The National Health Service in Britain stated it would restrict medications that delay puberty to young patients participating in research trials. The shift occurs as the company’s pediatric gender services struggle to meet the demand, which has been rising rapidly.
In a Document outlining its reasons, the N.H.S. declared that “there is insufficient proof to back up their safety or efficacy in clinical trials as a regularly available treatment.” After months of public feedback, the N.H.S. released a draught of this policy shift in October, but a recent announcement officially implemented the new strategy. The regulation will become operative later this year.
The modification is part of a more significant movement to restrict young people’s access to gender-specific medical procedures in various nations. Finland has started limiting who can receive gender-related therapies after undertaking evidence reviews, and Sweden has limited the use of hormones and puberty blockers in clinical studies. The National Academy of Medicine of France and a Norwegian health organization have cautioned.

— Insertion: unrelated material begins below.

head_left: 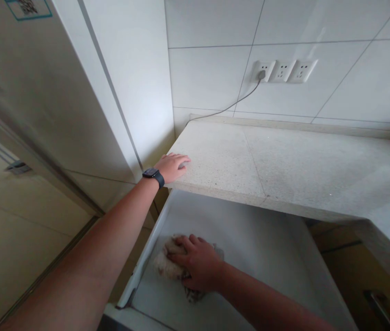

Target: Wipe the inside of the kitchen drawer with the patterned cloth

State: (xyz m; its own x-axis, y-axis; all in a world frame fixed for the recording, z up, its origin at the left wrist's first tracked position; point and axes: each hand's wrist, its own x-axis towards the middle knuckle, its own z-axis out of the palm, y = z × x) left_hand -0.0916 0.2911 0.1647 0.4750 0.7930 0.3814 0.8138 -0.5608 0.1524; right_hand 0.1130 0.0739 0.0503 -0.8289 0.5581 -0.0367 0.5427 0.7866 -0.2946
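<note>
My left hand [172, 167] rests on the left edge of the pale speckled countertop [225, 156], its fingers laid on the surface, a black watch [153, 175] on the wrist. Below the counter, a white drawer [260, 234] is pulled out. Inside it, near the left side, my right hand [200, 262] presses on a crumpled, stained whitish cloth [170, 264] against the drawer's bottom. The fingers curl into the cloth, and part of it is hidden under the palm.
On the white tiled wall are several sockets [284, 71], one with a plug [261, 74] whose grey cord [229, 108] runs down behind the counter's left corner. A tall white panel [136, 69] stands at the left. Right of the drawer is a dark opening with a metal handle [379, 308].
</note>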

The New York Times reported that more than 20 Republican-led states in the U.S. have passed legislation outlawing the use of hormones and medications that prevent puberty, with some making it a crime for doctors to provide them. Numerous medical professionals around the nation have criticized the bans, arguing that patients, their families, and their doctors should be the ones to decide which adolescents can get gender-related procedures.
After an external review revealed that Tavistock Gender Identity and Development Service had failed to adequately care for the rapidly rising number of young people seeking gender treatments, the N.H.S. announced last year that it would close the nation’s only youth gender clinic. Referrals to the clinic had sharply increased, from 250 young individuals in 2011 to 5,000 in 2021.
In the 1990s, the Netherlands conducted the first trials using puberty blockers on children with gender dysphoria. These drugs affect function by decreasing testosterone and estrogen. The teens reported lower levels of anxiety and despair after taking the drugs, according to the Dutch researchers’ 2011 publication of their initial study involving 70 kids.
However, 2021 British research on Tavistock patients revealed that blockers did not impact children’s psychological exam results. According to the research, 43 of the 44 participants in the study later decided to begin taking estrogen or testosterone. According to one interpretation of the findings, all were suitable candidates for hormone therapy. However, the figures made the N.H.S. wonder whether the medications accomplished their intended goal of giving teenagers time to reflect.
According to Dr. Hilary Cass, the pediatrician in charge of the independent review of the N.H.S. gender service, “the most difficult question is whether puberty blockers do indeed provide valuable time for children and young people to consider their options, or whether they effectively “lock in” children and young people to a treatment pathway.”